Mary's ties to The Chester County Hospital reach back to 1939, when she came to train as a nurse and then built a 25-year career here, often working part-time while raising her children. Mary remembers with a laugh that colleagues called her "Tiny," a nickname coined for her by the head of surgery at the time.

Mary left nursing in 1967 to open a small grocery store on Biddle Street in West Chester -- a store she and her husband naturally named Tiny's. "Everyone knew Tiny's," Mary says with a smile, and the DiMarzios ran the store for 17 years. Mary's ties to The Chester County Hospital were still strong, as it remained a trusted source of healthcare for her family.

Those ties became even stronger in March 2009, when "Tiny" Mary DiMarzio earned a new nickname, "Miracle Mary," given to her by her cardiologist, W. Clay Warnick, MD. She beat incredible odds by surviving and thriving after multi-vessel heart bypass surgery -- a risky procedure for anyone, but extremely high-risk for Mary.

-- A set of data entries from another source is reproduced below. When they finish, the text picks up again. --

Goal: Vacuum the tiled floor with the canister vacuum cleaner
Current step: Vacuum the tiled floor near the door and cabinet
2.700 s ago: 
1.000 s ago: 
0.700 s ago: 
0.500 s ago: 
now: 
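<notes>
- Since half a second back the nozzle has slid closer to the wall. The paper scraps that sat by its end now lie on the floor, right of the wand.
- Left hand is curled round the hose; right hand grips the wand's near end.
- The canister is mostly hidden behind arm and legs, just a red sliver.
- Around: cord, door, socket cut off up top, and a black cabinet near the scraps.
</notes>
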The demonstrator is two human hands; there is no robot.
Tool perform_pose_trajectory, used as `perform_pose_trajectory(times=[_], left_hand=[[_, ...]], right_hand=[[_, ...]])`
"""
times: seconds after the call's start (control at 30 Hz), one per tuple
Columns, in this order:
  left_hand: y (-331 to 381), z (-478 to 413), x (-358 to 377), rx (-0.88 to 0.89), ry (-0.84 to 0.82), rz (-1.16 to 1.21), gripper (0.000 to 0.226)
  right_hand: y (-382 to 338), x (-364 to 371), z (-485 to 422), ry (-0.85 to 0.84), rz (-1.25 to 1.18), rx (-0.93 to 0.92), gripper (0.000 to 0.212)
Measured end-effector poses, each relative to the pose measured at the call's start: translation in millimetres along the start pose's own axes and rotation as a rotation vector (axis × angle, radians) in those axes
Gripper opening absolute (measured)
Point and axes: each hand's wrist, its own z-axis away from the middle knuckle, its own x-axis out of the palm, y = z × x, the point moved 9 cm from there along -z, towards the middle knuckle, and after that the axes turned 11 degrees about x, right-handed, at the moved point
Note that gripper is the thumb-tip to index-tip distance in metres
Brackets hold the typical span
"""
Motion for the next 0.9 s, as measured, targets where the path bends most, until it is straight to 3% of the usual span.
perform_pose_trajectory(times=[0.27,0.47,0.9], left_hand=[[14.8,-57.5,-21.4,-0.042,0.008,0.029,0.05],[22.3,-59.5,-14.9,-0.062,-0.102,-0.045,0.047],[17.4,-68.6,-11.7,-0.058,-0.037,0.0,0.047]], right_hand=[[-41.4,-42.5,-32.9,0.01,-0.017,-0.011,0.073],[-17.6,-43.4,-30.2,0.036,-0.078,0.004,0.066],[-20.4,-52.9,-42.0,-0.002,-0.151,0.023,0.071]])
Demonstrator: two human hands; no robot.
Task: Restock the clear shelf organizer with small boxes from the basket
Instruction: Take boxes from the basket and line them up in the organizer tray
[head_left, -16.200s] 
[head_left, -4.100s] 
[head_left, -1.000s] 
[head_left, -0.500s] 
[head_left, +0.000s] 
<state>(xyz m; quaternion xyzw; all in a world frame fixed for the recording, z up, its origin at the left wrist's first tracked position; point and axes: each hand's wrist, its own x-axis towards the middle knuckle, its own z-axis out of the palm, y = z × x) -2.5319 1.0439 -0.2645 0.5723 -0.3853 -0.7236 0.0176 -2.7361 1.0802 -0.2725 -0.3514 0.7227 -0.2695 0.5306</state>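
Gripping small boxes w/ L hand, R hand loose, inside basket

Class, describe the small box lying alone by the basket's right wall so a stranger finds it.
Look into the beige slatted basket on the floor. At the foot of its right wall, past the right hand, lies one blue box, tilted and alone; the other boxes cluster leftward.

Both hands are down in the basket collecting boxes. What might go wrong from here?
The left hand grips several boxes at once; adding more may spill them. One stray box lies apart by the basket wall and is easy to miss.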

Mary first started feeling poorly in late 2008, but she attributed it to holiday stress and the recent tragic death of her 26-year-old granddaughter. "I felt like I had the flu and bad indigestion," she says. Her symptoms worsened in the New Year, so on February 23rd she went to the Emergency Department at The Chester County Hospital. By that afternoon, she was in the cardiac catheterization lab, where cardiologist Timothy Boyek, M.D., discovered that her three main coronary arteries were blocked.

Soon came more bad news from cardiovascular surgeon Martin LeBoutillier, MD: her heart's ejection fraction was only 12 percent, much lower than the normal 50-55 percent, and blood was backing up into her mitral valve. Surgery to bypass the blocked vessels was possible but very risky, given her age and other health conditions, including diabetes and some abnormalities in kidney function. For the time being, her condition could be managed with medications and an intra-aortic balloon pump doctors had implanted. But Mary and her children now had to decide whether the risks of surgery were justified.

"It was a difficult few days," Mary recalls, "but eventually I said, 'Let's go for it. I can't live like this. If I don't make it, at least I know I tried.'"

Fate ultimately made the decision for her: on March 3rd, Mary started having a heart attack and was taken in for emergency surgery. Dr. LeBoutillier performed a beating heart or "off-pump" four-vessel bypass surgery. She spent a rather uncertain nine days under sedation with a breathing tube. Once she woke up, she started back on the road to recovery. Mary left the Hospital at the end of March, completed several weeks of inpatient rehabilitation, and was back home by the end of May.

"Two weeks later, I fired all of my help," Mary jokes, referring to her visiting nurses and the son who had been living with her. Her ejection fraction was now up to 45 percent -- leading Dr. Warnick to call her "Miracle Mary" -- and she completed 26 sessions of cardiac rehabilitation.

"I was so glad I could have such a complex procedure here, close to home and family, and not go into the city," Mary says. "The care here was phenomenal and I especially credit my nurses, who are such a dedicated bunch."

Nurse practitioner Jen Law, CRNP, agrees that Mary's recovery has been nothing short of miraculous. She notes that, according to the Society of Thoracic Surgery's online risk modeler, Mary's risk of dying during surgery was greater than 80 percent and her combined risk of dying and having long-term complications was 96 percent. "You really can't get much higher than that," Jen marvels. "For her to come through without any major organ damage and to be living on her own again is amazing."

Mary is back to work at the Gift Shop and recently celebrated the first anniversary of her surgery with a month-long trip to Florida.